Task item: Your answer must be only the lines below from the one containing "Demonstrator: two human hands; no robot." through the one containing "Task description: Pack", copied exactly, with the pictures left out.

[Data to use Boundary: Start]

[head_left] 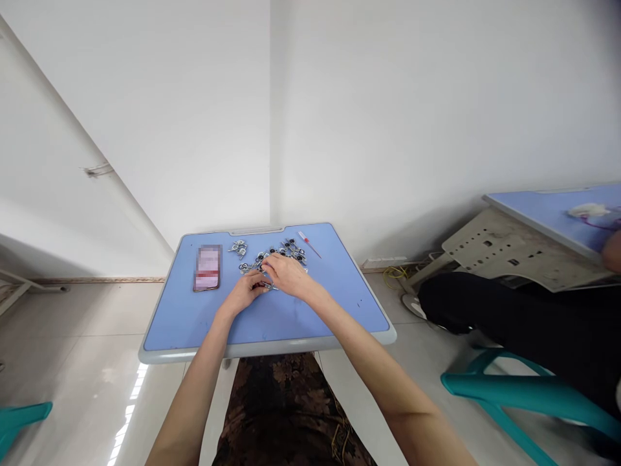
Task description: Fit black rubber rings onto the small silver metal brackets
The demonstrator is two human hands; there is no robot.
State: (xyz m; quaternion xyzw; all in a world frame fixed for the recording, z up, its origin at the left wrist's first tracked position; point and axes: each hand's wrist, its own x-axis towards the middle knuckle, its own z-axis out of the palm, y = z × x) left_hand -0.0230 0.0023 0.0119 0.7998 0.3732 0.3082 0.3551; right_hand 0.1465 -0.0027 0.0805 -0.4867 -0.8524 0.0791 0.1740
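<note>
My left hand (244, 292) rests over the blue desktop with its fingers curled round a small shiny metal part (274, 287). Right beside it, my right hand (287, 274) is closed in a pinch above the left fingertips. What sits between the right fingers is hidden by the hand. Behind both hands lies a loose pile of small metal parts (294, 248), several with round black pieces and silver shanks. A smaller cluster of silver metal parts (239, 248) lies apart, further left.
A phone (207, 268) with a blurred screen lies on the left of the blue table (301, 323). A thin screwdriver (309, 244) with a clear and red handle lies back right. A white wall stands behind. To the right are another desk (548, 213), a seated person's dark-clothed leg and a green stool (524, 391).
</note>
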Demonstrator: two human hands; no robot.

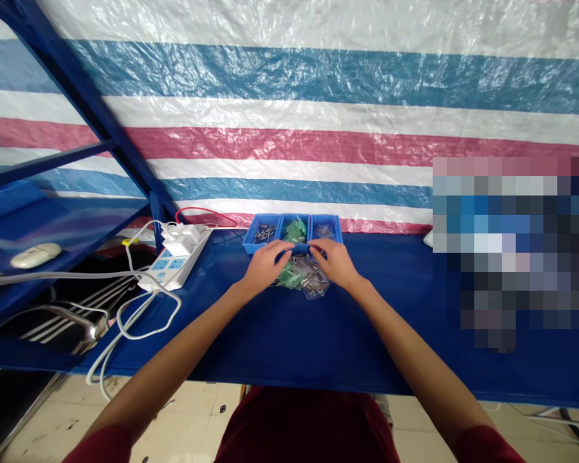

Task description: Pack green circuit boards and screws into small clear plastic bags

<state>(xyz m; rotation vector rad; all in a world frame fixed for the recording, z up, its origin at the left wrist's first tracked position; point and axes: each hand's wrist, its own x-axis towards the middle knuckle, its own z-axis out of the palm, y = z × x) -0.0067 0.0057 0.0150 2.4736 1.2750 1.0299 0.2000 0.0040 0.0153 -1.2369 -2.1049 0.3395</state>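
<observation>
From my remote seat I see three blue bins in a row against the striped tarpaulin (289, 145) at the back of the blue desk (270, 341). The left bin (252, 226) holds dark, slim metal pieces (265, 233), loosely heaped; the middle bin (296, 217) holds crumpled green plastic (295, 229); the right bin (339, 231) holds clear plastic packets (323, 230). My left hand (269, 262) and right hand (336, 260) meet the front edge of the middle bin, fingertips facing each other, fingers bent; I cannot tell whether either one pinches the rim. Just below, between my wrists, more green plastic (291, 276) and clear bags of small metal parts (315, 280) lie piled on the desk. Well to the left sits a white power strip (174, 262) with adapters (182, 239) plugged in.
</observation>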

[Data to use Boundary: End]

Finished task:
Demonstrator: two human hands; no robot.


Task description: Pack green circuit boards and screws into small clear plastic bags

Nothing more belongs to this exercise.